Parameter expansion provides a flexible way for extracting the required patterns from a string. With this in mind, we can also use the technique to extract floating-point numbers from a string.
To explain it further, let’s consider an example:
$ string="Temperature: 25.6C, Humidity: 60.05%, Pressure: 1012.5 hPa"
$ for word in $string; do
if [[ $word =~ [0-9]+(\.[0-9]+)? ]]; then
echo "${BASH_REMATCH[0]}"
fi
done
25.6
60.05
1012.5
In the above script:
Specifically, [0-9]+ matches one more digits, and (\.[0-9]+)? represents an optional group that starts with a dot, followed by one or more digits.

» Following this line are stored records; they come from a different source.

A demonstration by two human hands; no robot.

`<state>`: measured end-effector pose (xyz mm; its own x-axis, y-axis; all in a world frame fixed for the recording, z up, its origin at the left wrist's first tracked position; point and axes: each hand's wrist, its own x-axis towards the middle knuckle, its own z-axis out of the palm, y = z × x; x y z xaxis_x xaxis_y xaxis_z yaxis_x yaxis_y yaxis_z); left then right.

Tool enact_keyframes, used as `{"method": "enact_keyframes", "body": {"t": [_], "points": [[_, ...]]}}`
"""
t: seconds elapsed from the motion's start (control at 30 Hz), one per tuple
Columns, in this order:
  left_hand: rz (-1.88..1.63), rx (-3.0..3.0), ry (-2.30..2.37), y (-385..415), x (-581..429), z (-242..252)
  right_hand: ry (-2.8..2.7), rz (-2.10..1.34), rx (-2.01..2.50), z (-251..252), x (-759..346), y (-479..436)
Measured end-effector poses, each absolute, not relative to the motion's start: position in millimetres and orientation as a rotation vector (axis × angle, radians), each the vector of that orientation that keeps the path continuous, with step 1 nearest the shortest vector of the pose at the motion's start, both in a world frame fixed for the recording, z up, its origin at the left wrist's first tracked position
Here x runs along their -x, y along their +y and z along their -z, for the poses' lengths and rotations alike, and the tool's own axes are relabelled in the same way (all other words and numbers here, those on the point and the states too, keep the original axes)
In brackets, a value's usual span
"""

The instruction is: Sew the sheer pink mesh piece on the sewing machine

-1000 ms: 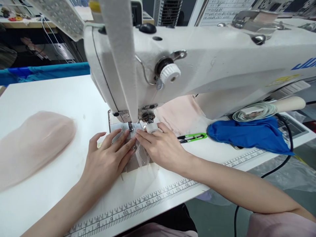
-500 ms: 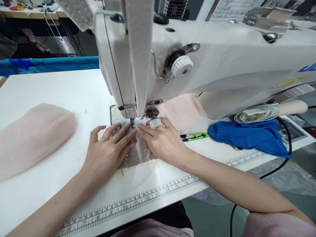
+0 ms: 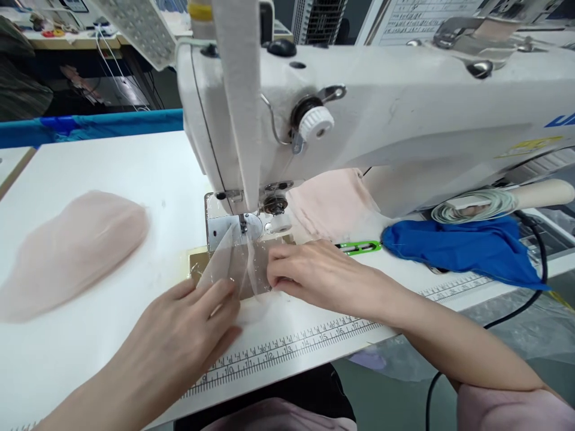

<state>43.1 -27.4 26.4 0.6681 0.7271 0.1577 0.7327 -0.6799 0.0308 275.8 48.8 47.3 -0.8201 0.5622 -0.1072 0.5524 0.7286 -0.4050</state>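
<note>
A piece of sheer, pale fabric (image 3: 228, 256) runs from under the presser foot (image 3: 243, 224) of the white sewing machine (image 3: 381, 114) toward me, with a fold down its middle. My left hand (image 3: 184, 338) pinches its near left part, fingers curled, and a slanting edge stretches from there up to the needle. On the other side my right hand (image 3: 321, 274) is closed at the fabric's right edge; its fingertips are partly hidden. Beyond my right wrist lie green thread snips (image 3: 362, 247), their blades partly covered by the hand.
A pale pink sheer piece (image 3: 81, 251) lies on the left of the white table (image 3: 148, 158). Folded pink fabric (image 3: 330, 200) sits under the machine arm. To the right are a blue cloth bundle (image 3: 462, 245) and coiled pale tape (image 3: 471, 205). A printed ruler (image 3: 287, 350) follows the front edge.
Both hands have drawn back from the presser foot toward the front edge. Flat, spread fingers have curled onto the fabric, and its left side is now lifted. The view has shifted slightly.
</note>
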Motion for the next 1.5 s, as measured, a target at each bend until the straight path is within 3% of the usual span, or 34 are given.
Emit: {"method": "enact_keyframes", "body": {"t": [0.23,0.47,0.63,0.9,1.07,1.23,1.5], "points": [[0.486,2.891,-1.908,-25.7,-46.4,-32.5,-2.611,-0.835,1.042,-46.2,-279.1,52.2],[0.195,2.887,-1.846,19.0,-49.6,-33.5,-2.716,-0.461,1.014,-35.7,-271.5,54.0],[0.23,2.99,-1.804,47.0,-45.8,-29.1,-2.448,-0.124,1.016,-23.4,-269.0,58.7],[0.34,3.157,-1.941,41.8,-42.5,-35.5,-2.434,-0.177,1.015,-24.9,-268.4,56.5],[0.443,3.294,-1.573,32.3,-39.3,-30.4,-2.595,-0.266,0.924,-25.9,-268.0,52.7],[0.455,2.884,-1.106,11.5,-41.3,-12.3,-2.71,-0.115,0.75,-21.6,-265.6,49.4],[0.418,2.568,-1.028,-8.6,-48.1,-3.0,-2.738,-0.084,0.729,-18.4,-264.4,48.4]]}}
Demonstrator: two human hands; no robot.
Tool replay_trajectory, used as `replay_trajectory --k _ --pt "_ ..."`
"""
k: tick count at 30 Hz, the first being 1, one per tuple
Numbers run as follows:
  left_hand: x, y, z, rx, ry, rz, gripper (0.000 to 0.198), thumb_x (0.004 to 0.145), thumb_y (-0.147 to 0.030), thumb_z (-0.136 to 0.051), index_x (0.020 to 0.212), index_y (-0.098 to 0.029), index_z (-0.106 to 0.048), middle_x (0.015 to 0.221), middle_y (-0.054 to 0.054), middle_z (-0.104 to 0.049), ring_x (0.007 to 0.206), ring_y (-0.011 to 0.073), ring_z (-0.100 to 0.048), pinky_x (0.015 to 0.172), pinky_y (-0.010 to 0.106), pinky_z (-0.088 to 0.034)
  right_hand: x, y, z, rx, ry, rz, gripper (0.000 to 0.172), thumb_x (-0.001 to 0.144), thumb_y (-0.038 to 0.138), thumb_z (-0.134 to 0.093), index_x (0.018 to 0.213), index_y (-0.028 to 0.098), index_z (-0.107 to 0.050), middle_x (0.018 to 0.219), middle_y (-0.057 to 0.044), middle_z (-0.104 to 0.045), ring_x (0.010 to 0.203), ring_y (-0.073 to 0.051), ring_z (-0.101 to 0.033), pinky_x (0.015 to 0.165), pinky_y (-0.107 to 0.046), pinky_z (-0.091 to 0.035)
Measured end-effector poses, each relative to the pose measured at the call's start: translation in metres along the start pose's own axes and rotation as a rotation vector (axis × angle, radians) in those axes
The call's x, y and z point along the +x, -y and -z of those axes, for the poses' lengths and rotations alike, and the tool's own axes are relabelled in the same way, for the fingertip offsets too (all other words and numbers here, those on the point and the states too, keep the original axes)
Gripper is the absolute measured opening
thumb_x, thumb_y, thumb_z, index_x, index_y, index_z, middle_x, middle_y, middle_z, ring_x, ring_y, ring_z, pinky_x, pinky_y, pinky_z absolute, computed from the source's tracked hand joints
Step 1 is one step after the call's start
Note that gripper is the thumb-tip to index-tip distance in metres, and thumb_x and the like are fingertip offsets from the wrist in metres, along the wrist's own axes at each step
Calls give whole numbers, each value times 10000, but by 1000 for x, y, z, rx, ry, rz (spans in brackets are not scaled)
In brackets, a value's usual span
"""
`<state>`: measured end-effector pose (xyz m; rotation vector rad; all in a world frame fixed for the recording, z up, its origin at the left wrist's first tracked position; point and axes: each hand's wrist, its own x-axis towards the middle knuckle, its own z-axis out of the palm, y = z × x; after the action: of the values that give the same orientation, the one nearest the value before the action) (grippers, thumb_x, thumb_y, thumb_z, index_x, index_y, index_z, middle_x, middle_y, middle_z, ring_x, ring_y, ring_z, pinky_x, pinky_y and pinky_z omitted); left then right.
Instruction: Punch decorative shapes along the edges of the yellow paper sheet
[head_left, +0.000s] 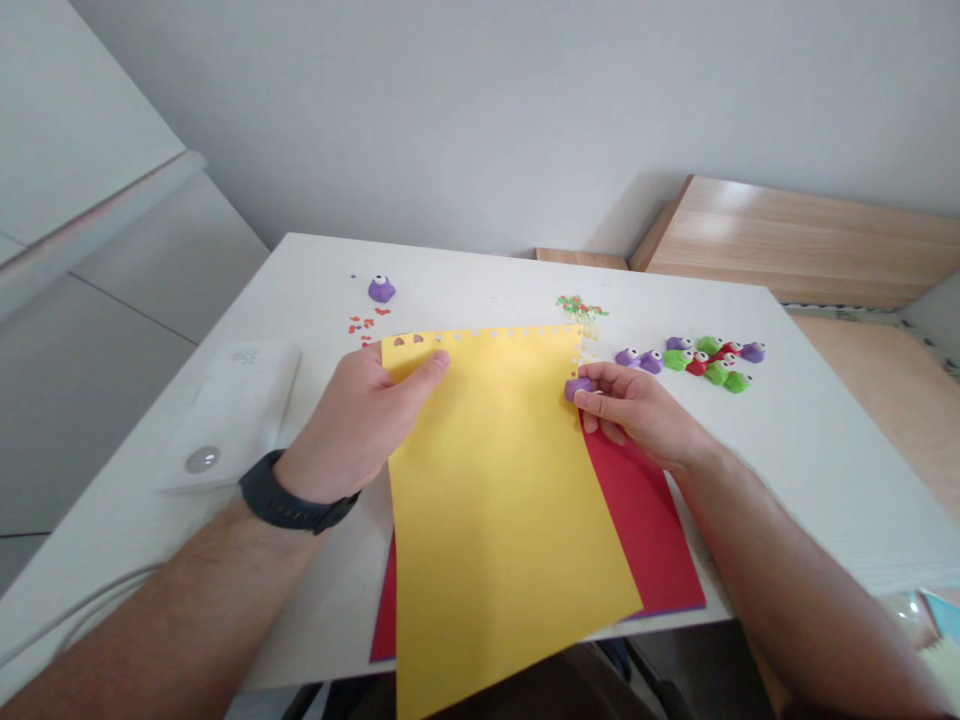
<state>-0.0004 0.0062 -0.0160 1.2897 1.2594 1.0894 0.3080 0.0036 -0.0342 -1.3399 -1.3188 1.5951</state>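
A yellow sheet of paper (502, 500) is held up by my left hand (375, 410), thumb on its face near the top left corner. Small punched shapes run along its top edge and begin down the right edge. My right hand (630, 405) pinches a purple craft punch (577, 388) that sits on the sheet's right edge, just below the holes there. Under the yellow sheet lies red paper (645, 530), with a purple edge showing beneath it. The fingers of my left hand behind the sheet are hidden.
Several purple, green and red punches (696, 362) stand in a group at right. Another purple punch (381, 289) is at the back left, near red paper bits (361, 325). Green and orange bits (581, 306) lie at the back. A white box-like device (232, 415) rests at left.
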Motion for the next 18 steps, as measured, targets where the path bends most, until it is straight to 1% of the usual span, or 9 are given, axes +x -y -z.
replay_trajectory --k 5,13,18 --pt "-2 -2 0 4 8 6 365 921 -359 -766 1277 -281 -778 1294 37 -786 1147 309 -763 990 436 -635 1 1 -3 21 -14 -2 361 891 403 -816 1118 181 -644 684 -4 -680 405 -55 -382 405 -237 -158" --pt "-1 -1 1 15 19 22 396 912 -388 -771 1297 -296 -767 1351 38 -761 1205 317 -739 1056 451 -597 2 0 -2 34 -28 14 397 865 415 -839 1125 187 -644 657 0 -671 408 -59 -370 401 -229 -173" --pt "-2 -2 0 10 20 27 418 904 -406 -775 1306 -288 -765 1370 50 -750 1228 326 -727 1086 465 -575 1 0 -4 14 -28 19 359 864 404 -836 1088 186 -660 652 1 -665 414 -60 -379 402 -229 -202"
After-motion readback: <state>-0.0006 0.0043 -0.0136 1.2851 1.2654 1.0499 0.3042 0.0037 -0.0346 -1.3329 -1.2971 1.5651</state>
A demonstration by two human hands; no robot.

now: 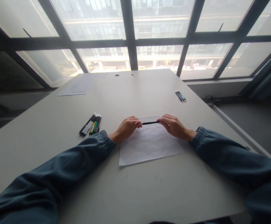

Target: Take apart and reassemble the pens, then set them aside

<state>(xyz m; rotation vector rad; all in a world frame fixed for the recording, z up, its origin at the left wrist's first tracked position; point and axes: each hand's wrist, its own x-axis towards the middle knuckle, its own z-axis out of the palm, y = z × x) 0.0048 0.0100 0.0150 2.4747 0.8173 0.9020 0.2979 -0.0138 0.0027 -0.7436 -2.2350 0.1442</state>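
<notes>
A slim black pen (149,123) is held level between both hands, above a sheet of white paper (147,152) on the table. My left hand (127,128) pinches its left end with closed fingers. At the other end, my right hand (173,125) grips it between thumb and fingers. The paper bears faint marks that I cannot read, and the hands cover parts of its upper edge. To the left of my left hand lies a bunch of pens (90,124), mostly black, with white, yellow and green among them.
Several blue and black pens (180,95) lie side by side near the right edge of the white table (135,193). More paper sheets (76,85) rest at the far left. Two small round items sit near the far edge, before a large window (159,21).
</notes>
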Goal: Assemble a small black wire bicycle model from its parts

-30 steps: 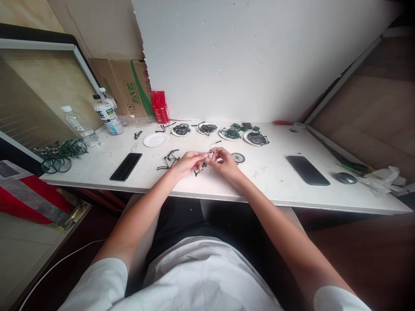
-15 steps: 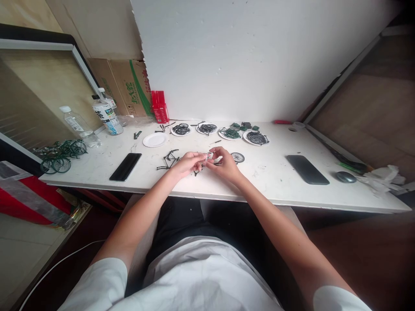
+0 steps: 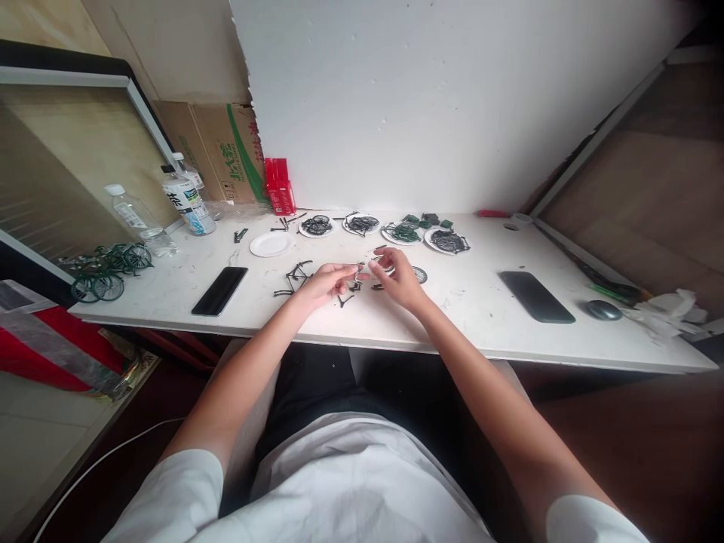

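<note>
Between the thumb and fingers of my left hand (image 3: 325,285) is a small silver and dark part (image 3: 359,273), too small to identify. My right hand (image 3: 400,280) is just to its right, thumb and fingers apart, with nothing visible in them. A dark miniature bicycle frame (image 3: 294,277) lies left of my left hand. Below the held part rests a small forked black piece (image 3: 345,300). A spoked wheel (image 3: 419,274) lies beside my right hand, partly covered by it.
Along the back, plates hold wheels (image 3: 317,225), green parts (image 3: 403,231) and dark parts (image 3: 449,241). A white plate (image 3: 271,243) is left of them. Several green model bicycles (image 3: 107,271) and bottles (image 3: 189,204) stand left. Phones (image 3: 220,290) (image 3: 537,296) and a mouse (image 3: 603,309) flank my hands.
My right hand has let go of the small part and drawn slightly right, its fingers spreading. My left hand keeps the part in nearly the same place.
</note>
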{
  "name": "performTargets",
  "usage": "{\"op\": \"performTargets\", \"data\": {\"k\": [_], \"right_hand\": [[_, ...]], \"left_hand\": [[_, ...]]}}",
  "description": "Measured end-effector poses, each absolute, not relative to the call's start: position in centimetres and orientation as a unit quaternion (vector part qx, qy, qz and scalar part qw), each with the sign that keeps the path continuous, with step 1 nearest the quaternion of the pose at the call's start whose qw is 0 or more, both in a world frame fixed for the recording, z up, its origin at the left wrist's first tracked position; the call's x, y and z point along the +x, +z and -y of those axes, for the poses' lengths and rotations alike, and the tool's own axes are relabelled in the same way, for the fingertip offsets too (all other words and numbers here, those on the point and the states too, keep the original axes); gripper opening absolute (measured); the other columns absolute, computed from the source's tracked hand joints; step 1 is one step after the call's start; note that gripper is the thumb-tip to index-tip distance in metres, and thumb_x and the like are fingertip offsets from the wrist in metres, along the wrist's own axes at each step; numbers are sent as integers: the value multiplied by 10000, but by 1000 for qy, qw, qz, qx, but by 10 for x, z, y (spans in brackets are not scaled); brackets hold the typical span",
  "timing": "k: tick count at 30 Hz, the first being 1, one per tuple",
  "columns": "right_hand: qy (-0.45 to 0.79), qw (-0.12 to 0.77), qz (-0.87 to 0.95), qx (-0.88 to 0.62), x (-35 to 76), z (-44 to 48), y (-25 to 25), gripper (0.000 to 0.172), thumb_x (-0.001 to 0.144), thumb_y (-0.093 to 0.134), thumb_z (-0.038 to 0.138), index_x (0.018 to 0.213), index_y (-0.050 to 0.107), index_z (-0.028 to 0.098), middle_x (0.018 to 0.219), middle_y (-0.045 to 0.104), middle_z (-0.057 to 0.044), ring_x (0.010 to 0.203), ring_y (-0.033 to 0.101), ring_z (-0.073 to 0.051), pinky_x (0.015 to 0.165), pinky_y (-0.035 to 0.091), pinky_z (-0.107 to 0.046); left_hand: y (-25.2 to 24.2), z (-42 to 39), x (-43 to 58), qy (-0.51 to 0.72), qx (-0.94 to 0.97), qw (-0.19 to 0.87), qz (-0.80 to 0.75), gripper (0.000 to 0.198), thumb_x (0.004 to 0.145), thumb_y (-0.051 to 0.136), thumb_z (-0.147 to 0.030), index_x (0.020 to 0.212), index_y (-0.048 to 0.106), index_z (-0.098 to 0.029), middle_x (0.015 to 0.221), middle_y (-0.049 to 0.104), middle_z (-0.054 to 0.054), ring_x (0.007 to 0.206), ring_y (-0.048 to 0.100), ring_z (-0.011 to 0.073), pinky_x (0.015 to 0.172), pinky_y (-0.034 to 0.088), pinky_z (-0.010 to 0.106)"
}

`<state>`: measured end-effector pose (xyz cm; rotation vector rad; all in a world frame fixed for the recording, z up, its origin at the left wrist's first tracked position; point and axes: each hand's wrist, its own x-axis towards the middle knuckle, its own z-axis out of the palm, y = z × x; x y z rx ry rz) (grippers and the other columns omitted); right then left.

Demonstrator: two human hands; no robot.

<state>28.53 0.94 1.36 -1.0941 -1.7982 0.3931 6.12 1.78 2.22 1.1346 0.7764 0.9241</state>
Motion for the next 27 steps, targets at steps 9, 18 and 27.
{"op": "performTargets", "data": {"k": [9, 18, 27], "right_hand": [[64, 336, 754, -560, 317, -98, 11, 405, 996, 446, 132, 1239, 770, 156, 1228, 705, -178, 1163, 614, -338, 1026, 512, -493], [21, 195, 776, -599, 305, -135, 14, 374, 975, 541, 136, 1263, 776, 175, 1376, 625, -187, 1287, 489, -385, 1054, 457, -514], [29, 261, 751, -605, 307, -148, 3, 150, 904, 633, 185, 842, 769, 167, 1114, 704, -193, 1156, 529, -356, 1003, 478, -532]], "left_hand": [[18, -21, 59, 433, 482, 686, -330, 363, 812, 878, -368, 1043, 793, -102, 1165, 783, 213, 507, 387, 10, 468, 292, 206], [19, -20, 60, 436, 475, 694, -320, 336, 828, 865, -346, 1050, 791, -105, 1191, 776, 220, 498, 391, -2, 469, 288, 208], [16, -20, 59, 433, 469, 704, -310, 313, 844, 865, -336, 1033, 785, -100, 1225, 765, 227, 516, 412, -7, 490, 341, 169]]}}
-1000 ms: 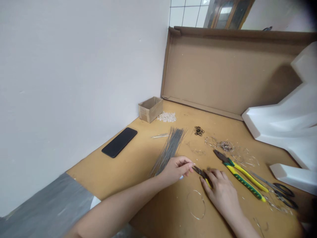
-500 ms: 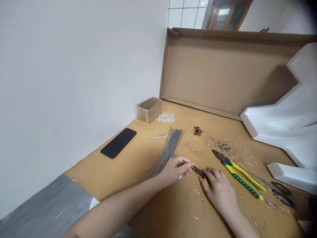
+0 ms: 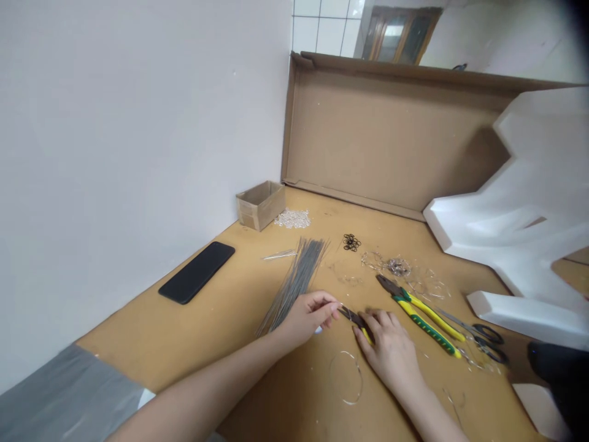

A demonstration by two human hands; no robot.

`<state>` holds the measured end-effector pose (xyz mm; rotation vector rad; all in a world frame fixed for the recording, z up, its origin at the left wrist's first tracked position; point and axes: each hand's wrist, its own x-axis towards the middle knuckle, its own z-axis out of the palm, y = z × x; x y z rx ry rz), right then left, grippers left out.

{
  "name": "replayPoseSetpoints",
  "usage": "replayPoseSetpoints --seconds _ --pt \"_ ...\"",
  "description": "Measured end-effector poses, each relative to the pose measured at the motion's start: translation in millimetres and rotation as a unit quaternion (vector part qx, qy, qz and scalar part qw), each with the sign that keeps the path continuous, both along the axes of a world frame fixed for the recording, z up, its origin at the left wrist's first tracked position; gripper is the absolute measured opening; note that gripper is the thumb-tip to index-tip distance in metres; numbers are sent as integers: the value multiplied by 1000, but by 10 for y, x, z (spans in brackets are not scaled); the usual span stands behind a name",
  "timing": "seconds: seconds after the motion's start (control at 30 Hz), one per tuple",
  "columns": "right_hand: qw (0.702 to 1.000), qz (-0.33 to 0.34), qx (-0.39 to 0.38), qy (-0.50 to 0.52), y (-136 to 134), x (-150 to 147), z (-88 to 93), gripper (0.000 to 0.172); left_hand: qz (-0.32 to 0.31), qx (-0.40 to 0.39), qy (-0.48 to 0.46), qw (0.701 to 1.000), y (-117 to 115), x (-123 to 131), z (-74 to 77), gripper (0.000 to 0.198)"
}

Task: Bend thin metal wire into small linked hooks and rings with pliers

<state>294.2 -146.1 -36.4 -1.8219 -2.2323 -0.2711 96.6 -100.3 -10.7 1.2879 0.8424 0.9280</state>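
While the right hand [image 3: 389, 353] grips small pliers [image 3: 352, 317], the left hand [image 3: 308, 314] is pinched closed at their tip, beside the wire bundle [image 3: 294, 282].

A plain white wall [image 3: 115, 123] bordered the brown worktop [image 3: 184, 334] under even light; white tiles [image 3: 322, 24] and a wood-framed window [image 3: 398, 34] showed beyond the far corner.

Small yellow-handled pliers [image 3: 353, 317] point left, jaws apparently nipping a thin wire [image 3: 339, 305].
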Motion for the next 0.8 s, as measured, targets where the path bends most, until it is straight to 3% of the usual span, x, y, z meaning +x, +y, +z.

As a result, we get equivalent output from earlier.
In this article, we’ve explored several methods to extract floating-point numbers from a string in the shell.
Particularly, we can use grep and pcregrep for quick extraction of floating-point numbers from a string. Meanwhile, tr also offers efficient character-level extraction. Moreover, we can use awk or sed in complex scenarios. Finally, parameter expansion also provides a way to control the extraction of floating-point numbers.